Something in this chain of events that gets passed from these far corners of the world through the front line, witnesses for the rest of us, to you, then back to us as readers, I hope, I hope somehow eventually enlightens and helps us reduce human cruelty. We sure as hell haven't figured it out. And my field has been very, very late in coming to acknowledge the normal human and physiological reactions to extreme stress. There may be something about our biology and our culture that forces us to perpetuate violence and cruelty. And we find it in ourselves and we all struggle with it. Maybe something more about the new science of post-traumatic stress disorder will help. I hope so.

It comes historically. This new era comes out of not just the Vietnam War, but the women's movement and the attention that has been given to survivors of rape and incest and battering, which in some cultures is considered normal behavior. Rape and incest and battering. The numbers -- maybe our statistics friends could help us on this at some point -- they stagger me when I look at those numbers. And it wasn't until women got into leadership positions and the American Psychiatric Association and in universities and a few decades ago, I think the field began to make political changes and change its diagnoses and its approaches.

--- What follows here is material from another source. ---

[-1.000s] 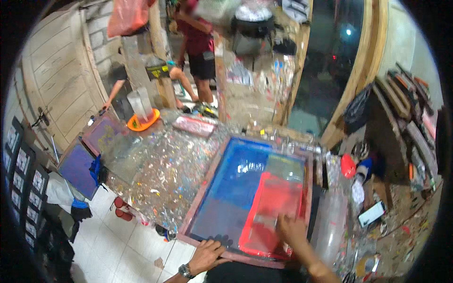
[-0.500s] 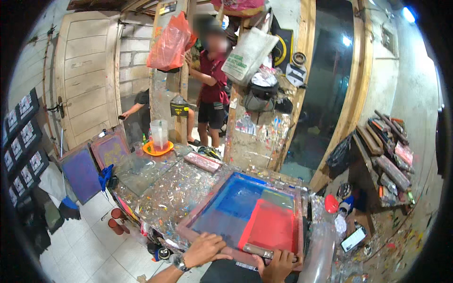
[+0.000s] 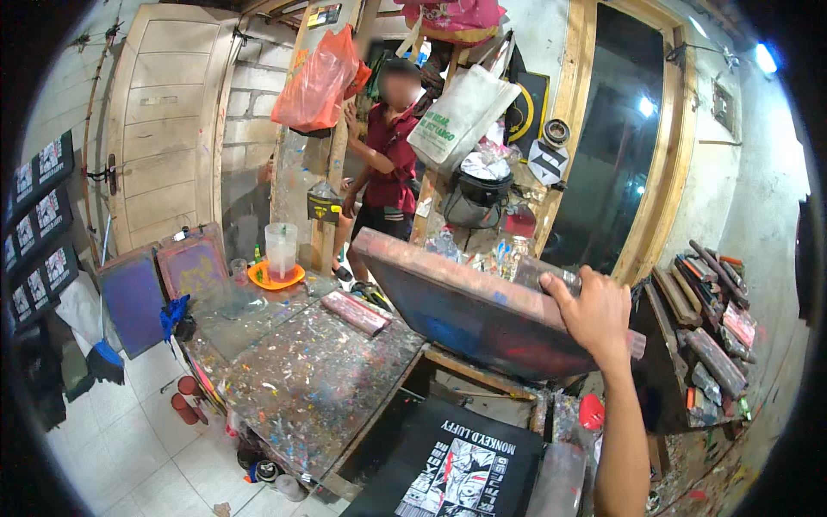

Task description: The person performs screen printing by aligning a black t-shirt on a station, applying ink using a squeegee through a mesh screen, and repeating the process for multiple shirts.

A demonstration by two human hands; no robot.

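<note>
My right hand (image 3: 594,306) grips the top edge of a wooden-framed screen (image 3: 461,310), which is raised up on its side with blue and red ink showing on its face. A squeegee (image 3: 532,271) lies along that edge under my fingers. Below it, a black printed fabric (image 3: 413,482) with a white and red graphic lies flat, beside a rolled clear plastic sheet (image 3: 562,482). My left hand is not in view.
A paint-spattered table (image 3: 276,388) holds a pink bar (image 3: 353,314) and a jug on an orange tray (image 3: 276,277). Two screens lean at left, squeegees are piled at right, and a person in maroon (image 3: 392,155) stands beyond hanging bags (image 3: 452,121).
The screen has swung from lying flat to raised, uncovering the printed fabric. My right hand has moved up with it, and my left hand has left the view.
</note>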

I got involved early in looking at trans-national terrorism. I became involved in some counter terrorist activity as the psychiatrist who worked with the NCS and the FBI hostage negotiation. And, if you recall, back at those times we did have an era in which there was a lot of attention in identifying with someone held hostage. What did that person feel and encounter? How was that person debriefed? What was true, what wasn't true?

Out of those experiences came the official medical diagnosis in 1980, “post-traumatic stress disorder.” It's a fairly simple diagnosis. If you've been exposed to the kind of life event that caused you, at the time, to feel terror or horror or to just feel paralyzed, at the time, and for at least a month afterwards, you've experienced among three categories of rather different reactions, you could be diagnosed as having PTSD. Those three different categories are as follows. First is, in one way or another without wanting to, you re-experience what you experienced. Now it could be just that in writing a novel about your experience, you recover what you originally went through. It could be that it's very dramatic. It has the power and intensity of a flashback or a hallucination. It could be that it simply as you'd rather not be thinking about that grave sight that you were at, but you find yourself thinking about it and you didn't intend to.

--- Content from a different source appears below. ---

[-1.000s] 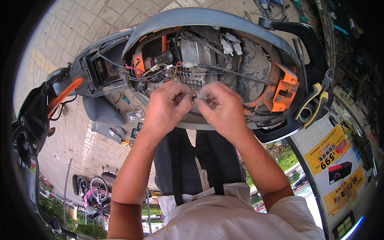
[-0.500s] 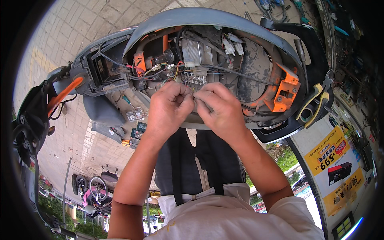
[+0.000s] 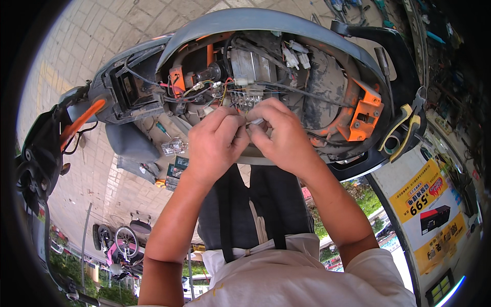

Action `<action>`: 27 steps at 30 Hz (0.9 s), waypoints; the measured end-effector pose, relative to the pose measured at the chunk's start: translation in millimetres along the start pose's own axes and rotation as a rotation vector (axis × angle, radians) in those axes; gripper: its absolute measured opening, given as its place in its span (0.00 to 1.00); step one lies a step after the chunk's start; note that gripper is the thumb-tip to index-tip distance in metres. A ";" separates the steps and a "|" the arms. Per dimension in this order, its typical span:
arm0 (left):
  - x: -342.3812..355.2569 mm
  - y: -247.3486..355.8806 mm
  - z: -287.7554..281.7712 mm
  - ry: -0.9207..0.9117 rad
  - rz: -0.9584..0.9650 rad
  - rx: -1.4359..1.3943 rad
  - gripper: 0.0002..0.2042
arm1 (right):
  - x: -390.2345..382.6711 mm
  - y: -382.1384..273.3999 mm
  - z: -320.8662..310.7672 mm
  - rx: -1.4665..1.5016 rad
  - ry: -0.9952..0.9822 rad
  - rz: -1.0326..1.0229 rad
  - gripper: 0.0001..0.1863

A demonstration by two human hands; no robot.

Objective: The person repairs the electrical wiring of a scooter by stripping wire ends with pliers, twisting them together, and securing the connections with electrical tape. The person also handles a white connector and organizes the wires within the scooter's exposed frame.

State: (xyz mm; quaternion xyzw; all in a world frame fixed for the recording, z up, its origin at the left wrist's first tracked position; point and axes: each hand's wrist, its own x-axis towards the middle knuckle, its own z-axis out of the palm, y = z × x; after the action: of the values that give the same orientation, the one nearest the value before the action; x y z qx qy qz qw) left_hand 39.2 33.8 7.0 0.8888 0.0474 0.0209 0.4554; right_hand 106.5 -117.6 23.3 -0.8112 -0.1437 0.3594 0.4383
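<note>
An open scooter body (image 3: 240, 18) lies across the view, showing wires, a ribbed metal controller (image 3: 250, 64) and a terminal block (image 3: 248, 100). Just below the block, my left hand (image 3: 217, 140) is closed, fingertips pinched on something hidden, probably thin wire but too small to make out. My right hand (image 3: 276, 140) faces it, thumb and forefinger pinching a small whitish piece (image 3: 255, 122), perhaps a connector. The two sets of fingertips nearly meet. White plugs (image 3: 297, 56) hang in the upper part of the body, and an orange bracket (image 3: 365, 115) sits at its right end.
Yellow-handled pliers (image 3: 409, 128) rest at the scooter's right end. Handlebars (image 3: 38, 174) are at the far left. Tools (image 3: 378, 15) and small boxes (image 3: 176, 166) lie on the paving (image 3: 82, 184). A bicycle (image 3: 123, 240) stands lower left; a poster (image 3: 424, 210) is at lower right.
My left hand has turned, showing more of its back, with the knuckles slightly lower. My right fingers shifted slightly around the small whitish piece, which shows more clearly now than half a second ago.
</note>
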 end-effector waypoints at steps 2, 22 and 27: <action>1.8 -2.9 0.1 0.027 -0.036 -0.066 0.08 | -0.6 -6.2 0.2 0.394 0.015 0.223 0.14; 6.7 -2.4 -10.4 -0.037 -0.159 -0.145 0.06 | 23.1 6.4 -11.7 0.558 -0.285 0.297 0.09; 16.7 -8.0 -26.9 -0.248 -0.760 -0.659 0.03 | 13.8 4.2 6.1 0.348 0.013 0.168 0.09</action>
State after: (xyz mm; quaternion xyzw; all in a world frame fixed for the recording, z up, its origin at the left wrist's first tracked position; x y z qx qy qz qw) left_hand 53.1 61.8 16.1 0.6141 0.3033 -0.2375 0.6888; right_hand 111.5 -108.7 11.4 -0.7347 -0.0082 0.4088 0.5414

This first part of the diagnosis is patho-mnemonic, specific. It is the core of post-traumatic stress disorder. And because this happens to people who don't understand why it's happening, they often think they're going crazy. They don't understand this syndrome and understand that it eventually gets better. Although it could, because of everything around it, have you haunted with a life-shattering situation and not just a series of experiences that you have lived past. But it could be that you're moving on in your life, you have a chance to recover, and yet you're brought back to that scene and you've not only re-experienced the scene, but you doubt your sanity. And you think it's going to get worse and if it happens to you in older age, you may confuse it with Alzheimers or forms of dementia. So the opportunity that the media has to explain this to people who don't know about it, can be the first part of their recovery. It can give them hope, it can normalize the reaction, it can let them know that it is part of the universal human response to extreme stress.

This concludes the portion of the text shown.